Liam


In the year my uncle Liam turned sixteen he spent twelve months in youth lock-up after being convicted of a break and enter on a newsagency. The shop was run by a Mr Quigley, who had been to war in New Guinea. Although he never spoke a word about it, Quigley returned home traumatised by the experience. He’d wake in the night screaming with uncontrollable rage, which would rouse his wife sleeping beside him. Quigley would lash out and strike her as she attempted to calm him. It was common to see Mrs Quigley walking the streets with blackened eyes and bloodied scratches on her face. One rainy afternoon, when Mr Quigley was out the front of the shop repairing a damaged advertising hoarding, he heard a car horn behind him, followed by the screeching of brakes. He turned to see the prone body of a woman slumped across the tram-tracks. It was his wife. Quigley ran to her. She was dead.

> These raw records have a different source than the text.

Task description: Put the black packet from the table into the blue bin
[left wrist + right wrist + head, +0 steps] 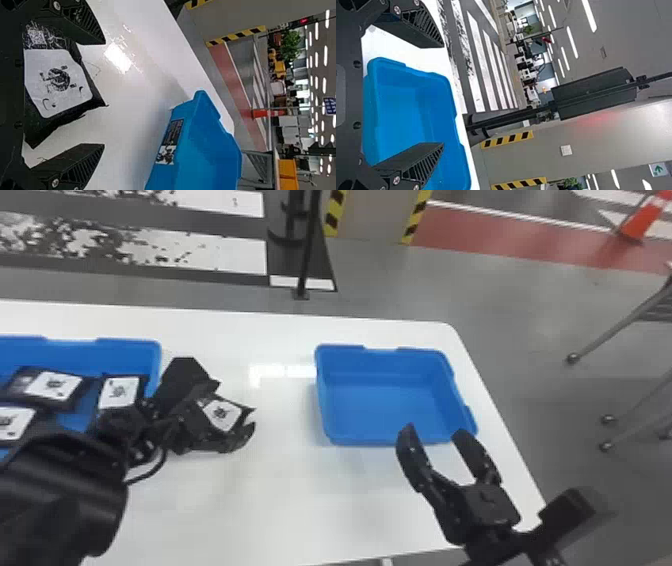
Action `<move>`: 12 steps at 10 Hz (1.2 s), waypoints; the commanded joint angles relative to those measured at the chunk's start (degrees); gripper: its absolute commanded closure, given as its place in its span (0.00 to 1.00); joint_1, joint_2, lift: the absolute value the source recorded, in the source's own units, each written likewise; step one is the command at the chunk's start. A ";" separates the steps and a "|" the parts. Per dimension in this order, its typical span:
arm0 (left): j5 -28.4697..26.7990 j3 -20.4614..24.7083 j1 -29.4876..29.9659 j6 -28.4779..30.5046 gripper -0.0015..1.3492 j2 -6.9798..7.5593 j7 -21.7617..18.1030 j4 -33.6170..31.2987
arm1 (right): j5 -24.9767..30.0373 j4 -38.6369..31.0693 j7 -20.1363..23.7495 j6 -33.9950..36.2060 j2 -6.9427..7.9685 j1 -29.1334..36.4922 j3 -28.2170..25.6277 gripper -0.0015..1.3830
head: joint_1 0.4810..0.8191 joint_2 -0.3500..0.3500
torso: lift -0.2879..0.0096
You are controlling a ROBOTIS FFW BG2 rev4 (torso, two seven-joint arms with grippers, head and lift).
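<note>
Head view: black packet (220, 414) lined up, don't rush it
Left end effector (104, 94) is spread wide around it, left of centre; I'd square up, squeeze evenly, then lift clear of the blue bin (380, 367), right of centre. Right end effector (434, 431) is parted, lower right.

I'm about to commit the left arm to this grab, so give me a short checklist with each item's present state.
1. Packet between fingers of left gripper: ok.
2. Left gripper closed on packet: not ok, open.
3. Right bin upright: ok.
4. Right gripper off right bin's rim: cannot tell, they overlap in head view.
5. Target bin certain: cannot tell, left bin is blue too.
</note>
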 commanded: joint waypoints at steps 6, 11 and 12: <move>-2.25 -2.68 -4.90 11.51 0.63 0.18 1.73 6.10 | -0.47 0.08 0.05 0.00 0.05 0.10 0.00 0.10 | 0.63 0.18 | 0.60; 1.41 -3.48 -3.07 9.68 0.90 2.02 -1.52 -0.79 | -0.59 -0.06 0.05 0.00 0.05 0.24 0.00 0.10 | 0.63 0.17 | 0.60; 3.92 -2.80 -1.38 11.79 0.90 2.55 -2.13 -6.41 | -0.47 -0.06 0.05 -0.14 0.05 0.24 0.00 0.10 | 0.63 0.16 | 0.60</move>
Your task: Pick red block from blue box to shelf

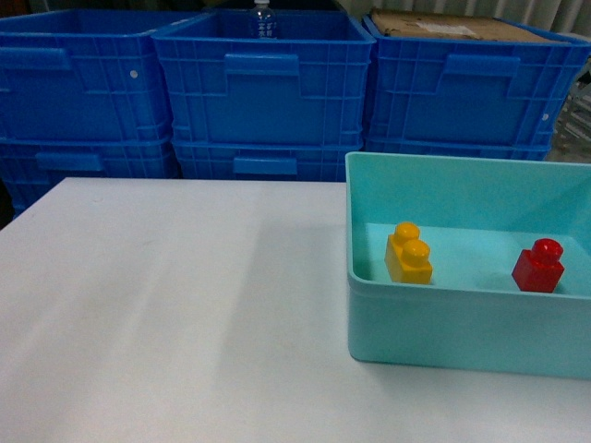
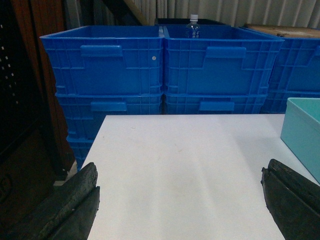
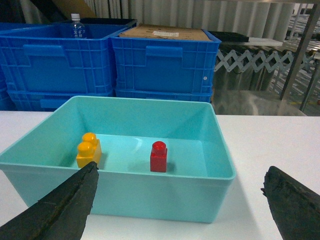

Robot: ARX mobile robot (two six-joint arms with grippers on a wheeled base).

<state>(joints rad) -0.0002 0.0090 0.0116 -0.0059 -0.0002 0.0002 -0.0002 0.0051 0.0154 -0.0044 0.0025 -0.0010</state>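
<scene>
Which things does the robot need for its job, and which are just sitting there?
Needed: red block, blue box, right gripper.
Just there: yellow brick, blue crates, water bottle, table.

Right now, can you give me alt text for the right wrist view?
A red block and a yellow block stand apart inside a turquoise bin on a white table. The open right gripper frames the bin's near wall; blue crates stand behind.

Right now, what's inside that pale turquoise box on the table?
Two toy bricks stand on the floor of the blue box: the red block and a yellow brick, apart from each other. Nothing else shows inside.
</scene>
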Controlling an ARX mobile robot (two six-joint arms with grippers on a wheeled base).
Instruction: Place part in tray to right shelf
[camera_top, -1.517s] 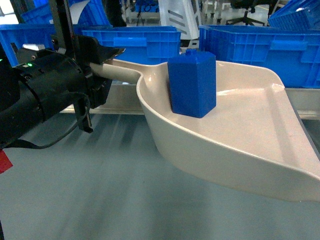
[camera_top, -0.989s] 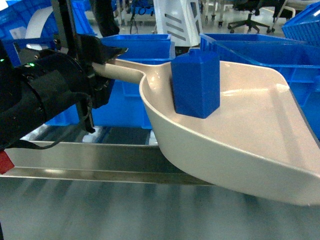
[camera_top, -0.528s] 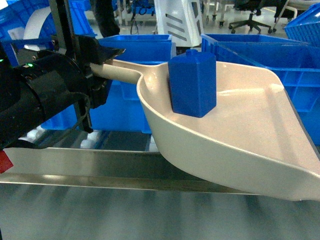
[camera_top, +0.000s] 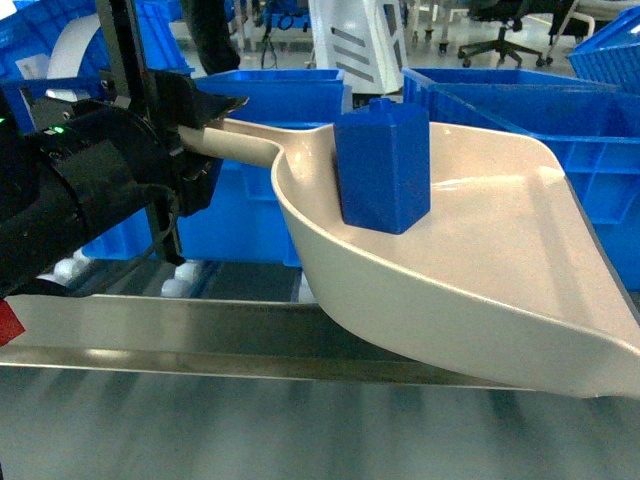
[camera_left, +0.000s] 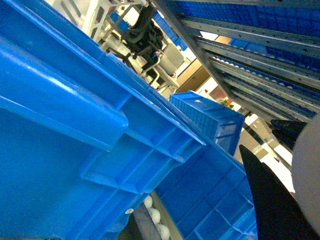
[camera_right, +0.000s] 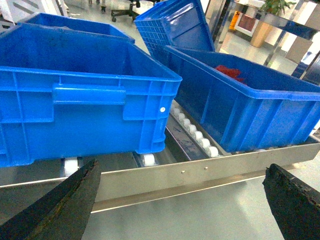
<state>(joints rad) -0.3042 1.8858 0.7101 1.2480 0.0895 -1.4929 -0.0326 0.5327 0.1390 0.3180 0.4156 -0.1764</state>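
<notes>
- Where the head view looks forward, one left gripper (camera_top: 205, 130) is clamped on the long handle of the single tray (camera_top: 480, 290), which hangs in the air over the front rail of the right shelf (camera_top: 200, 335).
- One part (camera_top: 384, 170) stands upright inside the tray, at its far left near where the handle joins, its lone stud on top.
- One right gripper (camera_right: 182, 202) appears only in the right wrist view, as two dark fingertips (camera_right: 65, 200) at the bottom corners, spread wide apart with nothing between them.
- Two big blue crates (camera_right: 75, 90) sit side by side on the shelf's white rollers (camera_right: 192, 130) in the right wrist view; a third, ribbed blue crate (camera_right: 172, 22) leans behind them.
- Something red (camera_right: 230, 72) lies in the right crate, too small to identify.
- Cut off by the frame edge is the tray's right corner in the head view, and the tray hides much of the shelf behind it.
- Most of the left wrist view is filled by the wall of a blue crate at close range; the gripper's own fingers show only as a dark sliver at the right edge, beside a pale blur.
</notes>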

The newsagency business went rapidly downhill, to a point that newspaper proprietors, confectioners and tobacconists, each owed substantial amounts of money, would no longer supply Quigley with goods. He kept the shop open nonetheless. Newspapers and magazines, many months old and nibbled away at by mice, sat on the shelves unsold. An unsuspecting customer might enter the newsagency and quickly exit, confronted by the dishevelled appearance of the mumbling shopkeeper wearing nothing but a moth-eaten dressing gown, reeking of urine.

While he appeared to live in poverty, a rumour circulated the neighbourhood that Quigley had large amounts of cash secreted around the shop. The story of hidden loot took on the status of myth, eventually tempting three teenage boys. One of them was my uncle Liam. He was the youngest of my grandmother’s five children, a deceptively sweet-faced boy with an auburn fringe that curtained his large brown eyes. They say my grandmother was a seasoned drunk by the time her youngest child was born.

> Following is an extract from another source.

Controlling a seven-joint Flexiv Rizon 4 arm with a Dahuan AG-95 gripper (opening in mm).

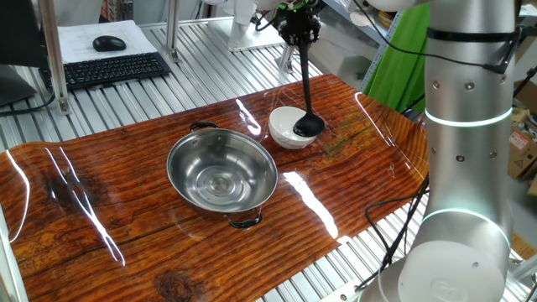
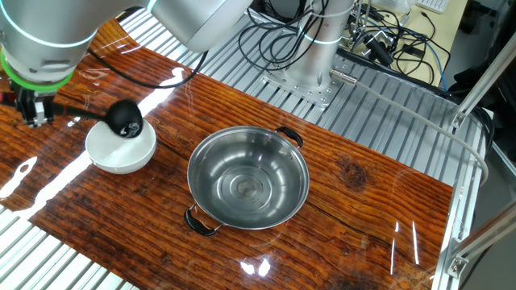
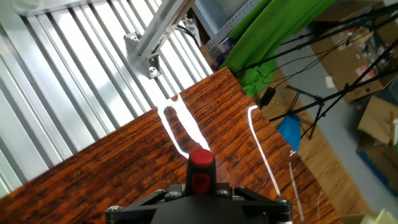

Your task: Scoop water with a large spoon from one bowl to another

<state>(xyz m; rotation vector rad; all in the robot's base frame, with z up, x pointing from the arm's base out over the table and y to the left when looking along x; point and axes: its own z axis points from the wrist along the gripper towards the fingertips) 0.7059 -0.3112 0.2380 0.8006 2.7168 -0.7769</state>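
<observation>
The black large spoon (image 1: pixel 304 80) hangs almost upright from my gripper (image 1: pixel 300 35), which is shut on its slim handle. Its round scoop (image 1: pixel 308 126) sits tilted inside the small white bowl (image 1: pixel 285 134) at the far right of the wooden table. In the other fixed view the scoop (image 2: pixel 125 119) rests over the white bowl (image 2: pixel 121 149), with the gripper (image 2: pixel 36 113) at the far left. The big steel bowl (image 1: pixel 222 172) (image 2: pixel 248 177) stands mid-table, apart from the white one. Water cannot be made out in either bowl. The hand view shows only the handle's red end (image 3: pixel 201 160) between the jaws.
My own arm column (image 1: pixel 466 168) rises at the table's right side. A keyboard (image 1: pixel 109 69) and mouse (image 1: pixel 109 44) lie behind the table at back left. Cables (image 2: pixel 387 40) and the arm's base plate (image 2: pixel 302 80) sit beyond the far edge.
</observation>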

Liam broke into Quigley’s newsagency with a kid who lived on the same street, Martin Cater. The boys jemmied the front door of the shop with an iron bar and ransacked the shelves and cupboards in search of the supposed treasure, while Quigley slept upstairs. He was woken by one of his night terrors and heard a noise downstairs. Quigley armed himself with a metal shoe last that served as a doorstop and tore down the stairs screaming a war-cry. When he reached the landing and turned toward the bottom flight of stairs he fell and tumbled into the hallway. He broke a collar-bone and several ribs. Hearing the commotion, Liam ran through the shop and saw Quigley on the ground moaning in pain. He panicked, ran into the yard and escaped by the side gate.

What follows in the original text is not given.